** Task brief **
Find every line below where the word "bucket" occurs, then give how many you found and nothing else.
************
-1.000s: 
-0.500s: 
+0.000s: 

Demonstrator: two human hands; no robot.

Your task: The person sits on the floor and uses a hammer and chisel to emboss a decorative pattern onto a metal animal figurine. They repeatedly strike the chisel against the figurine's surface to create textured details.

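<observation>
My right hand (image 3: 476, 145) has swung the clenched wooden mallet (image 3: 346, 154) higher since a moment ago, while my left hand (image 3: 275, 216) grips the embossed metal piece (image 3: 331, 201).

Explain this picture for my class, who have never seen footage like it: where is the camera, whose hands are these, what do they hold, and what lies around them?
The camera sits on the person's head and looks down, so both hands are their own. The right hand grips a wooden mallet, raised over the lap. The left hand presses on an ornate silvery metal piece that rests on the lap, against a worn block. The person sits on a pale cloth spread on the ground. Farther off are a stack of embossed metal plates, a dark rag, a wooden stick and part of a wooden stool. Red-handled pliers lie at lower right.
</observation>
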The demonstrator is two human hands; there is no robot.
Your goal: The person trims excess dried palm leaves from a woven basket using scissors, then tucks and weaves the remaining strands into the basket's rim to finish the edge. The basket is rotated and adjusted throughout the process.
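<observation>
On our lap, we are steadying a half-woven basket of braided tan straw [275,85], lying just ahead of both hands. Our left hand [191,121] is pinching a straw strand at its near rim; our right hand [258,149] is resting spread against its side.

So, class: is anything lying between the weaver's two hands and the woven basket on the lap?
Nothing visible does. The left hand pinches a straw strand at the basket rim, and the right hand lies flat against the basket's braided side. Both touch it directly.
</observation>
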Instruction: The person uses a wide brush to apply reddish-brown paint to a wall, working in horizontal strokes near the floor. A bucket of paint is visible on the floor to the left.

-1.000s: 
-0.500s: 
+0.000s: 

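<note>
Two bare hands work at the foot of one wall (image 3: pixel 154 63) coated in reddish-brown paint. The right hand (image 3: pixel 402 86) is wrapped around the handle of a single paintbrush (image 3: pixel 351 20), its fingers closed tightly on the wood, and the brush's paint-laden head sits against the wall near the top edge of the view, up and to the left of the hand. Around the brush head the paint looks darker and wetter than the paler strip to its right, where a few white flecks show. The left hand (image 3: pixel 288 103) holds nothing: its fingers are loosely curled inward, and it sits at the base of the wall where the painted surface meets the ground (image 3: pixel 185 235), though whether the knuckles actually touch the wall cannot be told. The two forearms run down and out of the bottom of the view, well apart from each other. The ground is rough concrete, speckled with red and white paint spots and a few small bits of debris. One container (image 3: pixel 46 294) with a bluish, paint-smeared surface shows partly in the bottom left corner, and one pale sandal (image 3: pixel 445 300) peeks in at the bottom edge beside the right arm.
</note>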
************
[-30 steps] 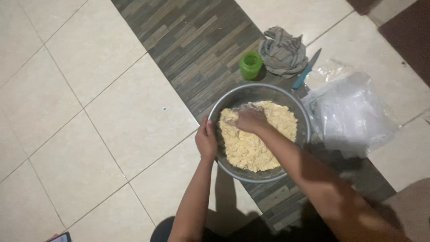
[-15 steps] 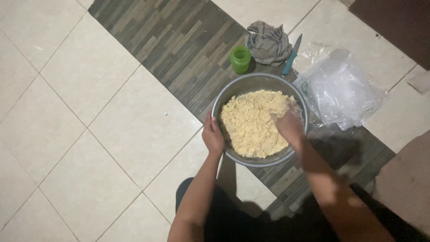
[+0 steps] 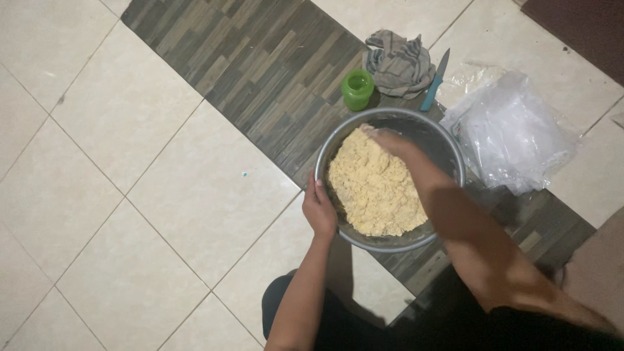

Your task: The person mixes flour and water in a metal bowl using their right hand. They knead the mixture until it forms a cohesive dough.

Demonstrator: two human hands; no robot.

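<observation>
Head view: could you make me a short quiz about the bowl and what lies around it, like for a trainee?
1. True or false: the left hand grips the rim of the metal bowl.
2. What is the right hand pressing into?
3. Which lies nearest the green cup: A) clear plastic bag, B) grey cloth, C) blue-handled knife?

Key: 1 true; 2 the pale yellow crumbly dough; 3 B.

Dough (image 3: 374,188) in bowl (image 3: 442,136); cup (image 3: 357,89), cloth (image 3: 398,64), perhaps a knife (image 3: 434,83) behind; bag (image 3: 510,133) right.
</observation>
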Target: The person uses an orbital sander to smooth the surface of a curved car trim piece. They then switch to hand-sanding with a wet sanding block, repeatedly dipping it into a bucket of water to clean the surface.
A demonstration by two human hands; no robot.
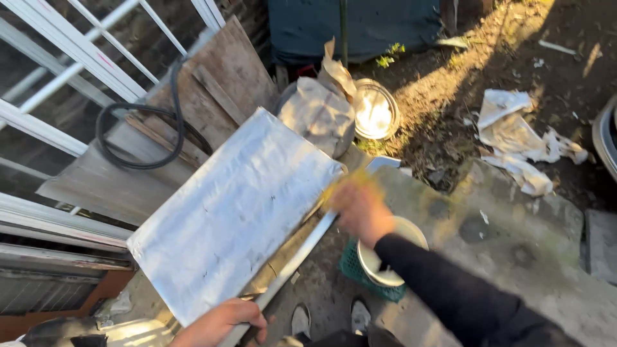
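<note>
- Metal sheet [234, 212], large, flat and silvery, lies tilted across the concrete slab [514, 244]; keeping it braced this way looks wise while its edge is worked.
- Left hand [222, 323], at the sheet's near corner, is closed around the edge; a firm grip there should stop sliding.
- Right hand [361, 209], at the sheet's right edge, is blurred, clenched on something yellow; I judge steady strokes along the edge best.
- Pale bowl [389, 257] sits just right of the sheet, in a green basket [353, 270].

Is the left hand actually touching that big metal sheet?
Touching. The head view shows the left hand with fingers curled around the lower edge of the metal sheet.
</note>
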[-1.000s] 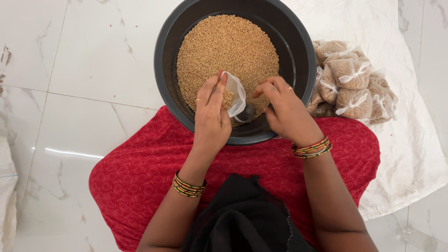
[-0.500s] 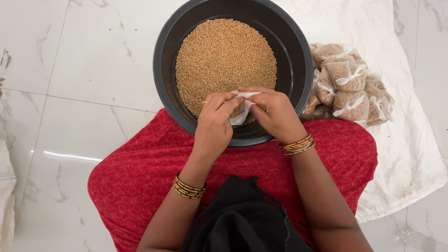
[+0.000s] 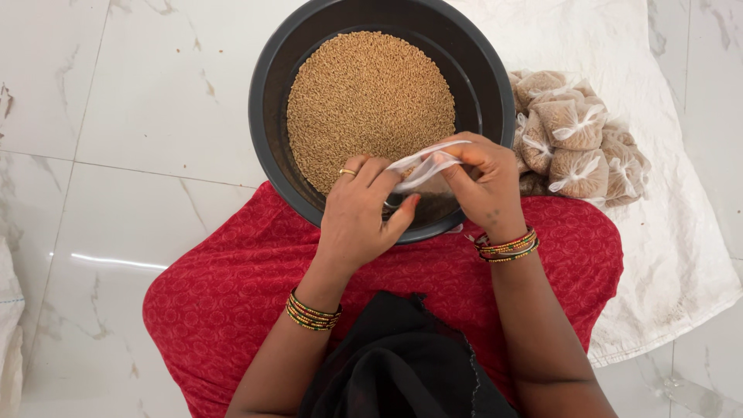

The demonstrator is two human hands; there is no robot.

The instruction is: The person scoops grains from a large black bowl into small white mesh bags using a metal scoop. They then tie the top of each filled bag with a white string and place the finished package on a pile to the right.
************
** Written answer **
2